だって誰もビデオ貸してくれないんだもん。
わたしって友達いないのかなぁ。
でね、レンタルでもすれば良かったんですけど、ほら今PS2のおかげでDVDのセールやっていたりするんですよ。で、安かったから買っちゃったんですね。
とりあえず、映画は大画面で見なければだめだね。
うちのTVモニターもでかいんですよ、そこそこには。それでも劇場にはかなわないですからね。
ジェームズ・キャメロンはすごいね。
こだわり方がすごい。
沈みゆくちっちゃな人間までちゃんと演技している人を合成して、人、人、人、人、人のオンパレード。
SFXもホント進歩したよなぁ。
多少ライティングのあらが見えていて合成だとわかってしまうときがあるけど、そんなのはホントあら探ししないとわからない程度だからなぁ。
でね、おもしろかったですよ。長いのに全然時間が気にならなかったですから。つまらないのは、ホントいつ終わるんだろうと時間ばっかり気になってしまうからね。
テンポがいいんだよね。全然だれていない。
そのあたりは監督さんがアクション映画で培ったリズム感がいきているんでしょうなぁ。
さてさて肝心の内容ですが、ファンタジーです。最初は単なる恋愛映画だと思ってみていたんですけど、とってもファンタジーな恋愛映画でした。

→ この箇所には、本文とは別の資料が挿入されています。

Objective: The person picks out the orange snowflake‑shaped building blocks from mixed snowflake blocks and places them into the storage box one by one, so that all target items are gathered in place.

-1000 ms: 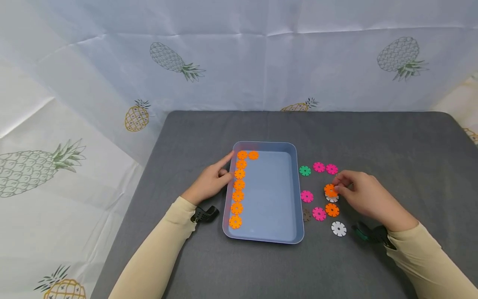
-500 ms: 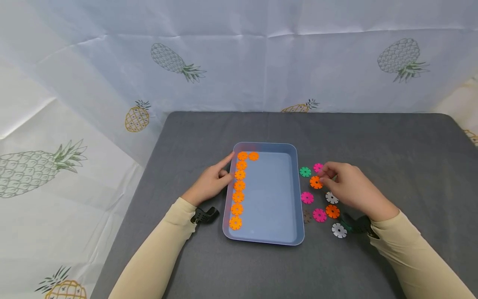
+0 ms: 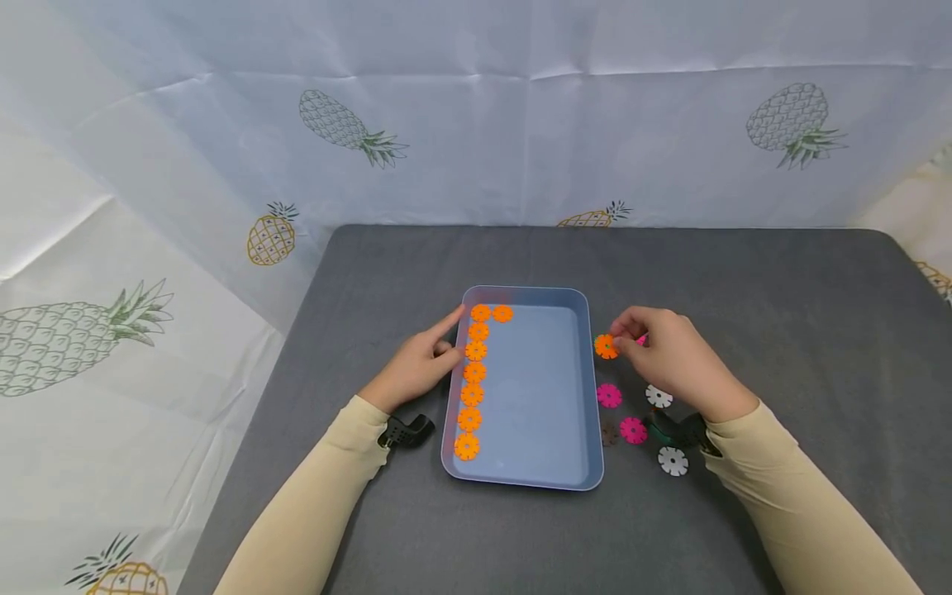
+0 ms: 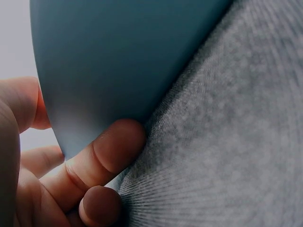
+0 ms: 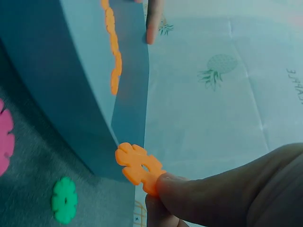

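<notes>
My left hand [image 3: 416,364] holds the left wall of a shallow blue tray [image 3: 535,405]. In the left wrist view, its thumb and index finger reach past the rim while a curled finger [image 4: 118,146] presses the outside. Along that wall inside the tray runs a column of orange snowflake discs [image 3: 474,372], with a second one [image 3: 502,313] beside the topmost. Between thumb and fingertips, my right hand [image 3: 680,355] pinches another orange snowflake disc [image 5: 134,163], upright by the tray's right rim. This disc [image 3: 605,346] covers most of the green disc [image 5: 65,201] in the head view.
Right of the tray lie loose discs on the grey table [image 3: 788,330]: pink ones [image 3: 609,396] [image 3: 633,430], white ones [image 3: 659,396] [image 3: 673,461] and a brown one [image 3: 609,434]. My right hand and wristband hide others. A pineapple-print cloth [image 3: 476,149] hangs behind.
My right hand has carried the orange disc left and away from me, from above a white disc to the tray's right side. My left hand keeps its place on the tray.
</notes>
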`<state>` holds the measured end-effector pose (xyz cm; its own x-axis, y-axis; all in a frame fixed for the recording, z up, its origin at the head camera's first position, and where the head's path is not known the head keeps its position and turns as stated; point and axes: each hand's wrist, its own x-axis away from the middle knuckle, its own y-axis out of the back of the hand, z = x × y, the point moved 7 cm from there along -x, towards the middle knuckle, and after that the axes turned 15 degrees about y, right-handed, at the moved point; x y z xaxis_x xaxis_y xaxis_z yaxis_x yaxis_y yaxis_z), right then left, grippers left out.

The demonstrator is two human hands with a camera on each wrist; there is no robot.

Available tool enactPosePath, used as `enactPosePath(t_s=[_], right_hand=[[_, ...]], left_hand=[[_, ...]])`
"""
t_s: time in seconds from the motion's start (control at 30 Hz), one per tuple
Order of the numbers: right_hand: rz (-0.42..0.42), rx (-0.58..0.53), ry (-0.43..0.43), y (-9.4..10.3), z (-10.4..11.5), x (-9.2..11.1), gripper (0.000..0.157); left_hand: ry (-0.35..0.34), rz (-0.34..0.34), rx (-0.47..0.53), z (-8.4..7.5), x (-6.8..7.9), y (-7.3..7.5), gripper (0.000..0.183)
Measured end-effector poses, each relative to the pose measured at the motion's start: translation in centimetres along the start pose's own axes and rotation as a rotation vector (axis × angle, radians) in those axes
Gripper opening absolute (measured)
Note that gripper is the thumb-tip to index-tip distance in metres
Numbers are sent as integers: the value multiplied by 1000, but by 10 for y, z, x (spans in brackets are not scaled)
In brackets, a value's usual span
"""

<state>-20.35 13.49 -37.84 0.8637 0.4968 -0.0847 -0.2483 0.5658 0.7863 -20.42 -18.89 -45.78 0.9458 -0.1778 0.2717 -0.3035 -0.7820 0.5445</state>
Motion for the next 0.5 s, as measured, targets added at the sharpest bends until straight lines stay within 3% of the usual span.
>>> enactPosePath(t_s=[0.5], right_hand=[[22,-52,21,-13,16,-32,13]], left_hand=[[14,15,13,0,0,-1,73]])
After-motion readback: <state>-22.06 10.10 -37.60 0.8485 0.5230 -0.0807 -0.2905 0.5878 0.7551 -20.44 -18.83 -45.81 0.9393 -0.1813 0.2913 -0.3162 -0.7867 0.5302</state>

なんかリアリズムの対極にある、というかリアルにすることで生まれいきてくる内容でしたね。
タイタニックという使い古されて錆び付いて腐敗飽和され陳腐になった題材を、キャメロンさんはとってもファンスティックな映画に仕上げる努力を、出資者に対して行ってきたのではないでしょうか。
それは、完全リアリズムの「タイタニック」を作り上げましょう、と。そーすれば話題で人を呼べます、と。

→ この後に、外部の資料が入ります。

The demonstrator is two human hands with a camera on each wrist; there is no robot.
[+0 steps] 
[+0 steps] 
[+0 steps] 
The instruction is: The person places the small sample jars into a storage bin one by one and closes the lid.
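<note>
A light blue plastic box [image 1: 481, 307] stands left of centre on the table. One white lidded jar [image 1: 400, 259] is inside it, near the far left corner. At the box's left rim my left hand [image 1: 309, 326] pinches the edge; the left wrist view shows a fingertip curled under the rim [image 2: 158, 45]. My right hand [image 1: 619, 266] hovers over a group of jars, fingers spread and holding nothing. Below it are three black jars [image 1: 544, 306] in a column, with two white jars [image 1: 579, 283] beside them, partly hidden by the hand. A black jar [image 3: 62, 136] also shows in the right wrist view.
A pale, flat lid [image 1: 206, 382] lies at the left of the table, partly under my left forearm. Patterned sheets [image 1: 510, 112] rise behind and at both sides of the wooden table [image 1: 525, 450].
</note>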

感動的な話は、見た人が多いので今更語る必要もないでしょう。私も一回しか見ていないので、細かい部分は見落としていると思うのでストーリーについてはあまり語りません。
でもなんでファンタジーだと感じたかというと、登場人物の設定がそんな感じだったからです。
もともと映画を見る場合、映画自体がフィクションでありファンタジーなんですが、リアリズムをうたった映画に虚構を持ち込むというはとっても大変なことなんです。
あら探しをする人はどこにでもいるし、そーでなくとも下手な嘘をつくと普通の観客も興ざめです。
「タイタニック」については中途半端に資料が残っているので、なにが大変かというと、リアリティを出すのが大変なんです。
主人公の二人は、どの資料にも載ることのない巧みな設定で、逆に私なんかは「あぁ、なるほどね。ファンタジーにしたいのね」という印象を受けたんですよ。
だから、最後びしっとおばあちゃんに宝石を身につけたままタイタニックの沈む海に飛び込んでほしかったです。
生きる事を義務づけられたローズは、生きることが愛のあかしとなり、最後は愛する者と一緒にいることを望んだ。
なんて終わり方が一番ファンタジーぽいよね。
そーすると最後の大団円だかカーテンコールだかがとっても素敵なシーンになるのに。
DVDを買って損はなかったかな。